Dariusz Zgutczyński

Personal information
- Full name: Dariusz Zgutczyński
- Date of birth: 13 February 1965 (age 60)
- Place of birth: Ełk, Poland
- Height: 1.83 m (6 ft 0 in)
- Position(s): Midfielder, forward

Youth career
- 0000–1982: Mazur Ełk

Senior career*
- Years: Team / Apps / (Gls)
- 1982–1983: Bałtyk Gdynia / 1 / (0)
- 1984–1986: Mazur Ełk / 46 / (26)
- 1986–1991: Bałtyk Gdynia / 143 / (35)
- 1992–1994: Stal Stalowa Wola / 44 / (8)
- 1994–1995: Lechia Gdańsk / 29 / (1)
- Total:  / 263 / (70)

= Dariusz Zgutczyński =

Polish footballer

Dariusz Zgutczyński (born 13 February 1965) is a Polish former professional footballer who played primarily as a midfielder but also had spells playing as a forward.

==Biography==
Zgutczyński started his career playing in the academy sides of his local team, Mazur Ełk.
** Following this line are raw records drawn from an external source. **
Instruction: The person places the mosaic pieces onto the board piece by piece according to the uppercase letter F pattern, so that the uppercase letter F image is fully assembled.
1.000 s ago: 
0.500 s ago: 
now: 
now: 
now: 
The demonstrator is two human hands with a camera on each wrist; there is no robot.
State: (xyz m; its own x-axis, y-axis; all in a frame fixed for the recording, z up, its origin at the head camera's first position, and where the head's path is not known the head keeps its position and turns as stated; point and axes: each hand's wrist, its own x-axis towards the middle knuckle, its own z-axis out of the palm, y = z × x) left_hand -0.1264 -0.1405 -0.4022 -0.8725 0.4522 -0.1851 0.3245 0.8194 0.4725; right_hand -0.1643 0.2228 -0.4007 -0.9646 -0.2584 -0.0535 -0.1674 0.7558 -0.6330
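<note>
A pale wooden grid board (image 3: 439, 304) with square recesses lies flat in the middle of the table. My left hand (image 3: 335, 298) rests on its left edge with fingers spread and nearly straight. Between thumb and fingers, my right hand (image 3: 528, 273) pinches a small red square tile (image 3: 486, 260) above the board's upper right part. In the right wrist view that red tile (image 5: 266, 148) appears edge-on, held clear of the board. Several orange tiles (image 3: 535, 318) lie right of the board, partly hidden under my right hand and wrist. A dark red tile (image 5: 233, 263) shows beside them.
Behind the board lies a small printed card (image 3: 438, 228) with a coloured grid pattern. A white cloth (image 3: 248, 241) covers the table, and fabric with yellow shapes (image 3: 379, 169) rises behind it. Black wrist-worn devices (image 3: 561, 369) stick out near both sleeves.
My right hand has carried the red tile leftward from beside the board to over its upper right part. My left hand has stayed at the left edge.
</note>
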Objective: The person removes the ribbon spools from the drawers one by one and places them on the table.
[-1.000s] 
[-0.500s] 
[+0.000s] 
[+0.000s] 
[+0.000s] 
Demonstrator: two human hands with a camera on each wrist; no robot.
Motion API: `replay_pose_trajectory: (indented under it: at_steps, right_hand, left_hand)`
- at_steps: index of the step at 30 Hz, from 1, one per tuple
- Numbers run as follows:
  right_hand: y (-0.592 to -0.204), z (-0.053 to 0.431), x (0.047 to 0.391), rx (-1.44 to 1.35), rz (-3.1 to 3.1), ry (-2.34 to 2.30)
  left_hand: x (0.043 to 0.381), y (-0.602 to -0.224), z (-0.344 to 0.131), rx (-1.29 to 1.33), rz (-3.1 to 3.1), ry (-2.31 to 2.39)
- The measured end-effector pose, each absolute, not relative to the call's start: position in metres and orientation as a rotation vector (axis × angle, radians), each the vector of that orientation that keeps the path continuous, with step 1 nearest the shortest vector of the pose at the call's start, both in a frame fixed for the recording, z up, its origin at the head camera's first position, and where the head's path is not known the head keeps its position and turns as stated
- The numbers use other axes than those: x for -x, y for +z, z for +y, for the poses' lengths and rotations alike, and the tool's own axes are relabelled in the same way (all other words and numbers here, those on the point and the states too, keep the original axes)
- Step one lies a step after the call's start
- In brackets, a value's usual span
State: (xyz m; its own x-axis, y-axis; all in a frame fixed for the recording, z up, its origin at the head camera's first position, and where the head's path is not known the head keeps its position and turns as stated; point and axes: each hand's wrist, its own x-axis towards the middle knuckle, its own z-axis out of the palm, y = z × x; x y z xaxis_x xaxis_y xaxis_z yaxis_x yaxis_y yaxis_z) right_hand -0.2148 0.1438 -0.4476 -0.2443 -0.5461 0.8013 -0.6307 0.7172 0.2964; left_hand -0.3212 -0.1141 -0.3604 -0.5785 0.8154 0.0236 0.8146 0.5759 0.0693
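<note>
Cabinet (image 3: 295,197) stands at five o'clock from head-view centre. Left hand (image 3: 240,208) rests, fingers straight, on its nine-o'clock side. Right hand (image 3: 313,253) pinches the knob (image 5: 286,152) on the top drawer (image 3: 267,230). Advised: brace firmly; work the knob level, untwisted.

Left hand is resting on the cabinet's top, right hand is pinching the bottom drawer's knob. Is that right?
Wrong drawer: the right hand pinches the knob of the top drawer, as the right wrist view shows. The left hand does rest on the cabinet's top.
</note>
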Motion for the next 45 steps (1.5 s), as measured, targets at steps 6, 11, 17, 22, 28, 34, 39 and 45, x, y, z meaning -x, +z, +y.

His first professional move came 1982 when he moved to Bałtyk Gdynia, where he played only once over the course of two seasons. He moved back to Mazur Ełk in 1984, going on to play 46 games and scoring 26 goals for his boyhood club. Zgutczyński returned to Bałtyk Gdynia in 1986, playing with the club for the next six seasons. The team mainly played in the II liga during his spell, but had one year in the I liga, where he played 28 times scoring 3 goals, and one seasons in the third tier, which was Zgutczyński's most successful goal scoring season with 17 goals. Zgutczyński joined Stal Stalowa Wola in 1992, winning promotion to the I liga in 1993, playing a further 31 times in the top tier. He joined Lechia Gdańsk for the 1994–95 season, in what would be his final season before his retirement. His final game was against Pogoń Oleśnica.

==Personal life==
His brother is former Poland international Andrzej Zgutczyński.